Part VII — Advanced Topics

Chapter 19: Reinforcement Learning

Reinforcement learning formalises the problem of an agent learning through interaction. We derive every key equation from first principles: the Bellman equation for policy evaluation, the optimal Bellman operator, Q-learning's off-policy TD update, and the policy gradient theorem via the log-derivative trick.

1. Markov Decision Processes

A Markov Decision Process is a tuple \( (\mathcal{S}, \mathcal{A}, P, R, \gamma) \) where:

\( \mathcal{S} \) — state space
\( \mathcal{A} \) — action space
\( P(s' \mid s, a) \) — transition probability kernel
\( R(s, a, s') \in \mathbb{R} \) — reward function (often abbreviated \( R(s,a) \))
\( \gamma \in [0,1) \) — discount factor

At each time step \( t \), the agent observes state \( s_t \), selects action\( a_t \sim \pi(\cdot \mid s_t) \), receives reward \( r_t \), and transitions to \( s_{t+1} \sim P(\cdot \mid s_t, a_t) \).
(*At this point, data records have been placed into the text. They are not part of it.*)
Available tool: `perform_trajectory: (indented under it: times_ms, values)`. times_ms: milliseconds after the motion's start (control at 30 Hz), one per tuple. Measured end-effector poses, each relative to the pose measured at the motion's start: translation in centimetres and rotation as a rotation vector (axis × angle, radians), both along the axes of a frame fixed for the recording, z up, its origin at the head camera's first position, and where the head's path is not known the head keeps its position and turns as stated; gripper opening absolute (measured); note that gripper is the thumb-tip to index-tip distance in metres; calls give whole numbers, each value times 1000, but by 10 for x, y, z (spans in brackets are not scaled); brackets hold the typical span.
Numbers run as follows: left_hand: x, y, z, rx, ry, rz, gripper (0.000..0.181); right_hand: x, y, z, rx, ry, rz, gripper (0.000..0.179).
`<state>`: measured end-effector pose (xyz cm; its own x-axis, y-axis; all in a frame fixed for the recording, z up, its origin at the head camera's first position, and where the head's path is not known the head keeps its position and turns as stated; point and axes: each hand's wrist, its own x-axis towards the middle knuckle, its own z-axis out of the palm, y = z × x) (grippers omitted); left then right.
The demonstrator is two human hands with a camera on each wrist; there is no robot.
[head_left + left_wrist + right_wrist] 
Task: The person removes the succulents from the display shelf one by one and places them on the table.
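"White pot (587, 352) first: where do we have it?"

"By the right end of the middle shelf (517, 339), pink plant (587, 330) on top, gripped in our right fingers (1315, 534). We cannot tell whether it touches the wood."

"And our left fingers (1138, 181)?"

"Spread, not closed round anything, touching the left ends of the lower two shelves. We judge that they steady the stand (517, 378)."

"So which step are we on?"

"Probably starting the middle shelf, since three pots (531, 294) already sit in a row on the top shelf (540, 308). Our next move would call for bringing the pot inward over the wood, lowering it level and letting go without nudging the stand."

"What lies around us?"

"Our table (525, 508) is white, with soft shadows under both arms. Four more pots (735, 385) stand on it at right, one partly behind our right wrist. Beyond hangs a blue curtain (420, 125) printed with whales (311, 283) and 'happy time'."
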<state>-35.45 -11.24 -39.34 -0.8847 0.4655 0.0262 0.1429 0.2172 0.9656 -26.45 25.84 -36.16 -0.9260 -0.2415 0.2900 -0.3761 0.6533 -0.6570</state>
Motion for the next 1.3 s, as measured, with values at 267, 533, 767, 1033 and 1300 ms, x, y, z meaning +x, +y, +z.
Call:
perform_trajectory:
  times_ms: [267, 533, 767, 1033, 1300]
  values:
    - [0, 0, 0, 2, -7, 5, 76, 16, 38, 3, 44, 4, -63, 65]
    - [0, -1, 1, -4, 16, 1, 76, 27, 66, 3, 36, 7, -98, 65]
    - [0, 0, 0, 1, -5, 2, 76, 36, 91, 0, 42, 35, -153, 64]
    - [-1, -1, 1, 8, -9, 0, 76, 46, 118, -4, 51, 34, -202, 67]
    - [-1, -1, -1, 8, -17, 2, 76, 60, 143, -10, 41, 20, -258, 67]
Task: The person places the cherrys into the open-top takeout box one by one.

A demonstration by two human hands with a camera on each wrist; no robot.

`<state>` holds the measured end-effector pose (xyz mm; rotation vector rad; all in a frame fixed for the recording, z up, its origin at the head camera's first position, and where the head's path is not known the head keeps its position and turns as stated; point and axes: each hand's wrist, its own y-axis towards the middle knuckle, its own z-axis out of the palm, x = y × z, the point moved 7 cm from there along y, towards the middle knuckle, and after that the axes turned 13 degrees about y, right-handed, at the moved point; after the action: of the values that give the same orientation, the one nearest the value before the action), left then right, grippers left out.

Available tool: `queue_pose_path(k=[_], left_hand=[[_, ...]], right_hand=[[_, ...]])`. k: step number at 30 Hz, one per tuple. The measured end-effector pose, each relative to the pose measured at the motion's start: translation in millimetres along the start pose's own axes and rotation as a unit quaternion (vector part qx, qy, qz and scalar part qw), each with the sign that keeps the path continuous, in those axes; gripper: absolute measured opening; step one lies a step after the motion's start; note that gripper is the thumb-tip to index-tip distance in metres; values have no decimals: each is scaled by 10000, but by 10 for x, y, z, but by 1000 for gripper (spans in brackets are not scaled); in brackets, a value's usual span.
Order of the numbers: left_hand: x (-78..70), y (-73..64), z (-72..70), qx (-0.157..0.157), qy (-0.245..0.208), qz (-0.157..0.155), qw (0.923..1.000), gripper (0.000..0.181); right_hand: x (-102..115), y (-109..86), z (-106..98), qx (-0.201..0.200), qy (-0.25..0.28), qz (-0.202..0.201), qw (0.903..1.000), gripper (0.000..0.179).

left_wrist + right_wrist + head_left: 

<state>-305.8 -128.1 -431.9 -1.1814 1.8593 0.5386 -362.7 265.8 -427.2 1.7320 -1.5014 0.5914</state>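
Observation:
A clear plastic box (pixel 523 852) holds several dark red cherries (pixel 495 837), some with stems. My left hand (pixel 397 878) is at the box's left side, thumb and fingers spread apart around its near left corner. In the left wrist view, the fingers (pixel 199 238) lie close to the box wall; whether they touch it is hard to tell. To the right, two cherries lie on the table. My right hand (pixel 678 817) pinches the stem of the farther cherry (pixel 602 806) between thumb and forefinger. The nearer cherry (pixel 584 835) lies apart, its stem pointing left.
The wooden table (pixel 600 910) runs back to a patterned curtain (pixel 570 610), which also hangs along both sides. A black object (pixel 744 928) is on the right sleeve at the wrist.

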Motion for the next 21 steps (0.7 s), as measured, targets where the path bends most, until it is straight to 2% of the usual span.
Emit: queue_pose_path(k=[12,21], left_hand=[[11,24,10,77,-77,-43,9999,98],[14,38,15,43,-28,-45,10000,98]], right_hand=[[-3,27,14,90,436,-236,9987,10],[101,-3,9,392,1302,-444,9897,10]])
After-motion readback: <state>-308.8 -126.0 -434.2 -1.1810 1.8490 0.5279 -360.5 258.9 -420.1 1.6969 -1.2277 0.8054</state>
The goal is to maximise expected discounted return:

\[ G_t = \sum_{k=0}^{\infty} \gamma^k r_{t+k} \]

The Markov property states that \( P(s_{t+1} \mid s_t, a_t, s_{t-1}, a_{t-1}, \ldots) = P(s_{t+1} \mid s_t, a_t) \), meaning the future depends only on the current state and action, not the full history.

Agent–Environment Loop

2. Value Functions

The state-value function under policy \( \pi \) is the expected discounted return starting from state \( s \):

\[ V^\pi(s) = \mathbb{E}_\pi\!\left[\sum_{t=0}^{\infty} \gamma^t r_t \;\Bigg|\; s_0 = s\right] \]

The action-value function (Q-function) conditions on both state and action:

\[ Q^\pi(s, a) = \mathbb{E}_\pi\!\left[\sum_{t=0}^{\infty} \gamma^t r_t \;\Bigg|\; s_0 = s,\, a_0 = a\right] \]

The relationship between the two is:\( V^\pi(s) = \sum_a \pi(a \mid s)\, Q^\pi(s, a) \).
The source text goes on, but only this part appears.